Now, we’ve established what the glass ceiling is. We’ve established how it’s played a role in Sec. Clinton’s political life. But we haven’t gotten into the whole “shattering the glass ceiling” rhetoric. Based on the last paragraph you might be thinking “how can she not have shattered the glass ceiling when you just clearly stated that it’s been working against her?” The answer to that is in the semantics of it. Most times you hear someone say “oh now you’re just debating semantics,” they’re saying that your argument no longer means anything. But that’s a disservice to words and their power, and this is a perfect example why. You now know an academic definition of the glass ceiling if you didn’t before. Now, what would you think of with that definition in mind if I were to say “that’s the definition, and yes, Sec. Clinton has shattered the glass ceiling?” You’d probably, justly, think “okay so the glass ceiling doesn’t exist anymore for anyone” or maybe “okay so it doesn’t exist in politics anymore, we’ve done away with it.”

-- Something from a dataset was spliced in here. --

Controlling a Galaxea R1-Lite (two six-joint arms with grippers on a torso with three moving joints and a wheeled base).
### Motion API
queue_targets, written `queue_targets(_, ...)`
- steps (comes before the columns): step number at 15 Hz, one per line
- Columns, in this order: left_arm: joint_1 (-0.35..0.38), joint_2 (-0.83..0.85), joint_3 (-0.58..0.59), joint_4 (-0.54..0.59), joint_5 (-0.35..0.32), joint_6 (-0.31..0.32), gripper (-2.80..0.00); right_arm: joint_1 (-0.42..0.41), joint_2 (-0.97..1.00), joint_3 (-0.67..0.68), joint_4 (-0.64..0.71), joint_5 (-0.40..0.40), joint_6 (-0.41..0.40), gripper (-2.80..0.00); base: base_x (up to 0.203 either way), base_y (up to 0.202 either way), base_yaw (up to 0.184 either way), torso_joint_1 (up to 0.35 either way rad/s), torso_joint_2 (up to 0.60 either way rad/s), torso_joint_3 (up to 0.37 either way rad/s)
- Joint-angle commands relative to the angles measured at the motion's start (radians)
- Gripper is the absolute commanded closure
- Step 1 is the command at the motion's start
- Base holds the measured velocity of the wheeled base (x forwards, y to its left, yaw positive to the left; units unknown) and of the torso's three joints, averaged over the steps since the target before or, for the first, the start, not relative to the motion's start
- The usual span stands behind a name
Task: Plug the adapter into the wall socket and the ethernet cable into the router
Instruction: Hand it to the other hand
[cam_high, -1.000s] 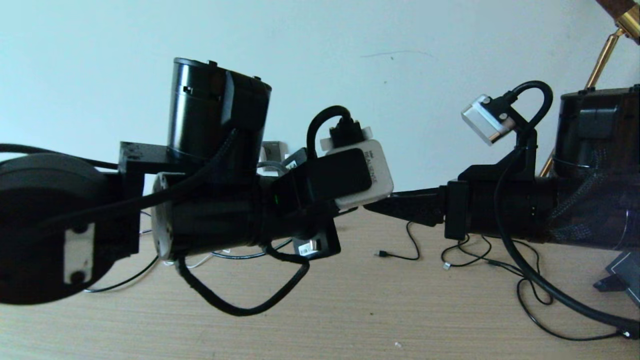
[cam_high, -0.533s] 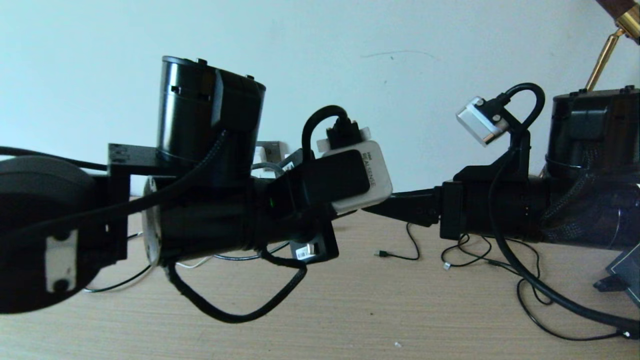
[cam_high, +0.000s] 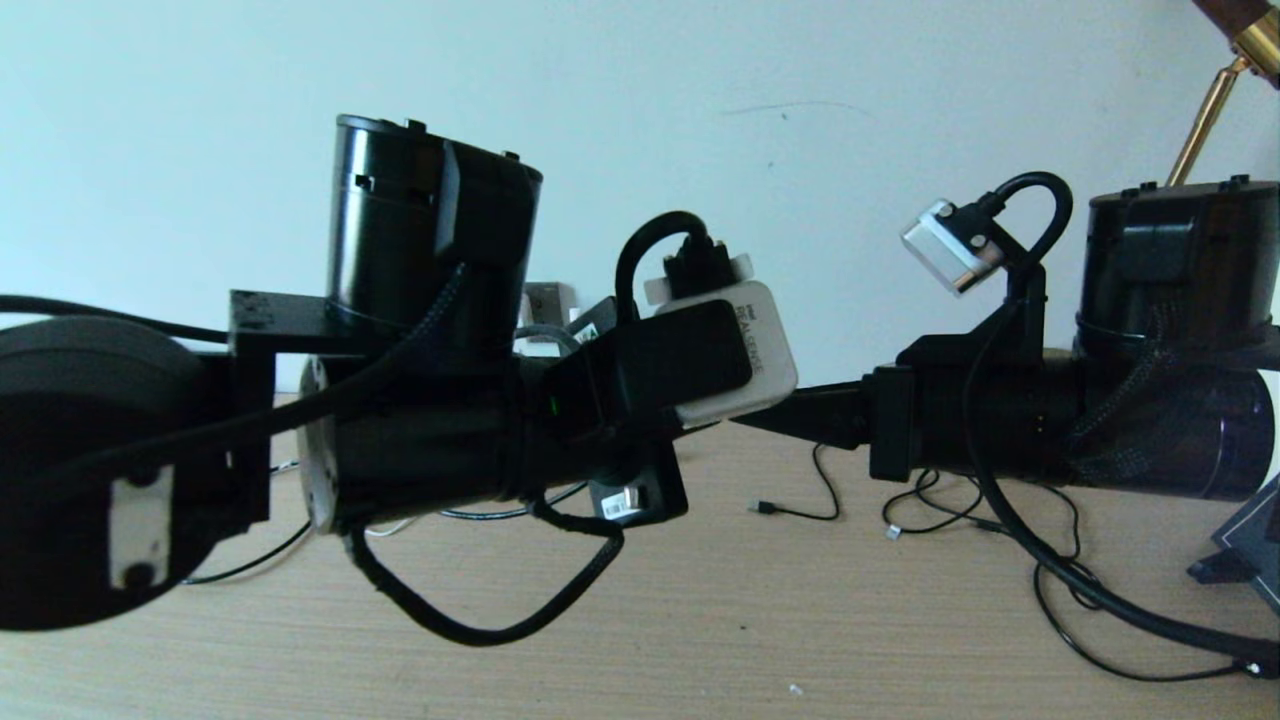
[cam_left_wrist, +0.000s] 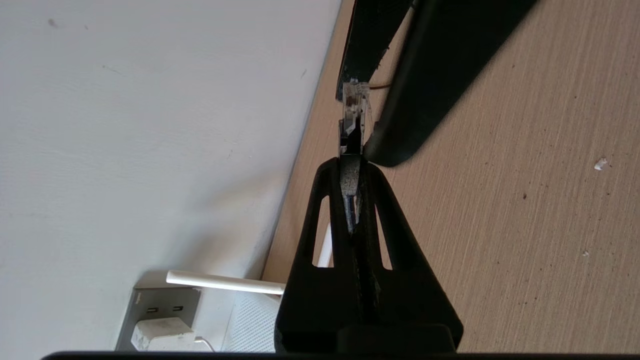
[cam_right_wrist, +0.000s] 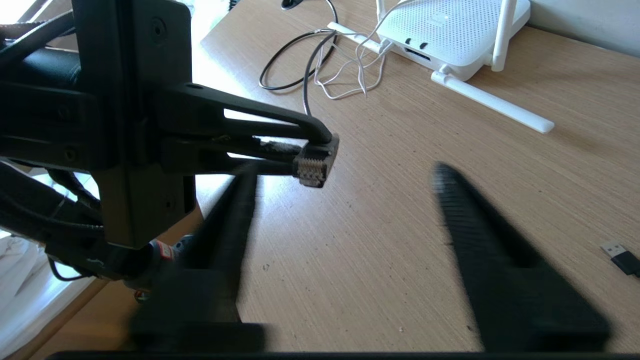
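My left gripper (cam_left_wrist: 351, 162) is shut on the ethernet cable's clear-tipped plug (cam_left_wrist: 354, 115), held above the wooden table. In the right wrist view the plug (cam_right_wrist: 315, 167) juts out past the left gripper (cam_right_wrist: 320, 142). My right gripper (cam_right_wrist: 344, 172) is open, and the plug hangs by one of its fingers (cam_right_wrist: 235, 210). The white router (cam_right_wrist: 450, 35) lies near the wall with its antennas spread and its dark ports facing the table. The grey wall socket (cam_left_wrist: 150, 302) carries the white adapter (cam_left_wrist: 157, 334), seated on its face. In the head view the left wrist hides the left gripper; the right gripper (cam_high: 745, 420) points at it.
Thin black cables (cam_high: 930, 515) with small plugs lie loose on the table (cam_high: 800, 620) at the right, and a USB-like plug (cam_right_wrist: 620, 255) lies near my right gripper. The adapter's thin white cord (cam_right_wrist: 350, 75) and a black cable loop (cam_right_wrist: 295, 65) lie before the router.
My right arm has shifted a little to the left. The left arm drifted left and came back, still holding the plug.
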Motion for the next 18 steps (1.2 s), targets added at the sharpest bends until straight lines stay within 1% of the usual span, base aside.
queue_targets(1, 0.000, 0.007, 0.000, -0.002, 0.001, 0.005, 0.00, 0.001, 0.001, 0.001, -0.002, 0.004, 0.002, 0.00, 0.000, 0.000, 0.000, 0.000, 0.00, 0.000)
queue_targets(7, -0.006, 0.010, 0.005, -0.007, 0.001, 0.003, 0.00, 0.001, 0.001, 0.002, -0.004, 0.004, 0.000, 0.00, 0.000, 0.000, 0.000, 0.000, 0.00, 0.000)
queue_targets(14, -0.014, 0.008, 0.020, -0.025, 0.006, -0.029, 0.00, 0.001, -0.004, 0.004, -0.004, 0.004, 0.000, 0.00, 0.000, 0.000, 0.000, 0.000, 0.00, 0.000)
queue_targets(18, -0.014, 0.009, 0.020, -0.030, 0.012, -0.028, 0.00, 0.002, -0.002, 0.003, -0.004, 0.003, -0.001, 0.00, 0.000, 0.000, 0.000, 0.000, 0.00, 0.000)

Here’s the thing about that: it’s not true. And I can prove that it’s not true. A 2015 Pew Research study reported that at the time of the study there were 18 women world leaders and in the 50 years up to 2014, 63 of 142 nations had had women leaders at one point, with India, Ireland, and Bangladesh having women leaders serving a combined 21 of the 50 years in each Country. So, since the Glass Ceiling is a global phenomenon (and, while it operates differently depending on culture, it very much is) and 63 nations have had a woman serve as their head of state, that should certainly be enough to pummel that political glass ceiling to tiny shards, shouldn’t it? And that, of course, would mean that Sec. Clinton’s campaign for the presidency was no more difficult than any man’s campaign, and she was subject to no more scrutiny. Clearly that is not the case. And the reason that all those nations who have had women “shatter the glass ceiling” hasn’t helped make Sec. Clinton’s road to the nomination (let’s not get ahead of ourselves) any easier isn’t because of some sociological rule that “it has to be shattered in every country.” It’s because it can’t be shattered by one person. Which is why you have activists saying we should find a better metaphor. The glass ceiling isn’t something that just breaks and then ceases to exist once a woman rises to the top spot. It is there until we as a society figure out how to collectively shatter it, meaning that women in every field will advance with nothing more in their way than any of the rest of their fellow colleagues have. Until that day, every historic “first” for women will certainly be a day to celebrate, but it will be much more akin to someone getting absorbed through the glass ceiling until they’re standing on it than taking a baseball bat and smashing it out of existence.